There comes a stage when acute pain turns to a throbbing, generalized ache. I reached out for a handhold and dragged my protesting body close enough to give me a view over the edge. Then I forced myself to watch what was happening below me. I couldn’t believe that Bernard would simply leave me stranded in the hayloft. He meant to kill me, and I was damn sure nothing I’d said had shaken his resolution.
He’d rested the shotgun against the wall. For some obscure reason, he was rearranging the bales, dragging one from the back of the barn towards the center, than a second one. He took a knife from his pocket, cut the cord on the second bale, and scattered loose hay across the floor.
Presently he disappeared from view below me, and I heard a muffled, dragging sound, which I assumed was a third bale about to be added to the stack.
I was wrong. The object that Bernard was tugging across the barn was a body. A dead body. Male.
The jacket and shirt were heavily bloodstained. I couldn’t tell yet if I knew the face, because it was upside down from my vantage point.
Irrespective of who it was, I shivered. I understood now why Bernard had shrugged off my warnings. It was no use telling him that killing me would be something else, a different class of crime, because he’d already enrolled himself for the class. He was blooded, a killer like his mother.
Reasoning with him was a futile exercise. He meant to kill me, too, and there was no way I could dissuade him.
I watched him hump the corpse onto the bales. They served as a catafalque, as if for a lying-in-state. Except that the body was spreadeagled across the top with legs apart, one arm hanging down and eyes open, seeming to stare up at me.
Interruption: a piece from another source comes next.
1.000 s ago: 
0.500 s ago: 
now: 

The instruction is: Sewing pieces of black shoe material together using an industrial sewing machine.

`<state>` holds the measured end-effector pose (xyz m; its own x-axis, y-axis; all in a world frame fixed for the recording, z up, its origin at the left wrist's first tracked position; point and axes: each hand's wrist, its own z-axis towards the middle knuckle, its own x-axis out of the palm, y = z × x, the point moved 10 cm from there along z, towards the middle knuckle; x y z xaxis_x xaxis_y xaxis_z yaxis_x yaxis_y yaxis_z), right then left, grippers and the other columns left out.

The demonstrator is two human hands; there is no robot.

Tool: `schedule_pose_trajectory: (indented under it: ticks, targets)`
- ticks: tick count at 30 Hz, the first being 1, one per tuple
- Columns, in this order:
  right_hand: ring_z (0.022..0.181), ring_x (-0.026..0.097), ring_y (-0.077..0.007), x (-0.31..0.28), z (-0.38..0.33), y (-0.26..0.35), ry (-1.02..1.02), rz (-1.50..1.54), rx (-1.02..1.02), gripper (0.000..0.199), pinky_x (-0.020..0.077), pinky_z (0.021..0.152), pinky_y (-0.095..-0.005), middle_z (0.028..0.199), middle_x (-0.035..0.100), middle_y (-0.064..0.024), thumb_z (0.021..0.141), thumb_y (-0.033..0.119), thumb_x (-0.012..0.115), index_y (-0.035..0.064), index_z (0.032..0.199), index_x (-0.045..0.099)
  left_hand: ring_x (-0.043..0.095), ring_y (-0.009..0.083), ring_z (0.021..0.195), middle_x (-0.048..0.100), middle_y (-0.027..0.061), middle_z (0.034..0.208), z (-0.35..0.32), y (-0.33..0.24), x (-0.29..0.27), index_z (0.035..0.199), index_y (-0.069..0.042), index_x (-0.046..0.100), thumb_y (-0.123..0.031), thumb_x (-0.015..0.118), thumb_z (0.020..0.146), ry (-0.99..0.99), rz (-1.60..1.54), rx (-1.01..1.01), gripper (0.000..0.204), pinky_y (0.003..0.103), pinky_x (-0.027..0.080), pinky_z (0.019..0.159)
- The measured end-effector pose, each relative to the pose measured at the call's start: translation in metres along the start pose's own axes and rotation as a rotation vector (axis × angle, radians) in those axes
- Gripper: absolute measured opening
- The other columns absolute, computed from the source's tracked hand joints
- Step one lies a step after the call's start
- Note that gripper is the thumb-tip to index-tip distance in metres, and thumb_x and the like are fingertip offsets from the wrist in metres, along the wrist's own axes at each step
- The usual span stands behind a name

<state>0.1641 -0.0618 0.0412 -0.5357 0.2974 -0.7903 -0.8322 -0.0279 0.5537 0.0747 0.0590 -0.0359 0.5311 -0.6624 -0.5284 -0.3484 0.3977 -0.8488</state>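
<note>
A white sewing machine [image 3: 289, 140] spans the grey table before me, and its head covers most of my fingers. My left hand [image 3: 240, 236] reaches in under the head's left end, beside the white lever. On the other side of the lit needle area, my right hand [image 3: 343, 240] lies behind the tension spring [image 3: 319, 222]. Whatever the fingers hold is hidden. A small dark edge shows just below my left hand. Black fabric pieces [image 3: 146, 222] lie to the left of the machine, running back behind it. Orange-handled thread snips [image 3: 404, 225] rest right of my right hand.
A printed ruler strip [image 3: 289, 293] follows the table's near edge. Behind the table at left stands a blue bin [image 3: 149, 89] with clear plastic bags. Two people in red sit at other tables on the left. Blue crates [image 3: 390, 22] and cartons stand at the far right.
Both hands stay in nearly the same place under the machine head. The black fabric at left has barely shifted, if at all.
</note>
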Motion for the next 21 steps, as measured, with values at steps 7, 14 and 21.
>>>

I stared back, for the face was right-way-up now, and I could see who it was.
Harry Ashenfelter.
TWENTY-TWO
Death had colored him blue and white. A leaden blue with blotches of white down the left side of the forehead, cheekbone, and jaw. He’d been face down on a hard surface for some time, and these were the points of contact. I didn’t have to be a pathologist to work that out. Another observation for the medics among you: his limbs had flopped over the sides of the bales, so rigor mortis had not yet developed to any obvious extent. As I picture the scene, it helps me to be clinical. It subdues the horror.
I stared down at him from the loft with more respect than I’d felt for him as a living being. He’d shown precious little concern for either of his wives while they were alive, but it seemed that some vestige of loyalty or husbandly duty towards Sally had impelled him to try to find her murderer. He must have driven through the night to Somerset after leaving me stunned in Pangbourne. He’d believed me when I’d told him that the answer to the mystery would be found at Gifford Farm. Like me, he’d decided to investigate alone.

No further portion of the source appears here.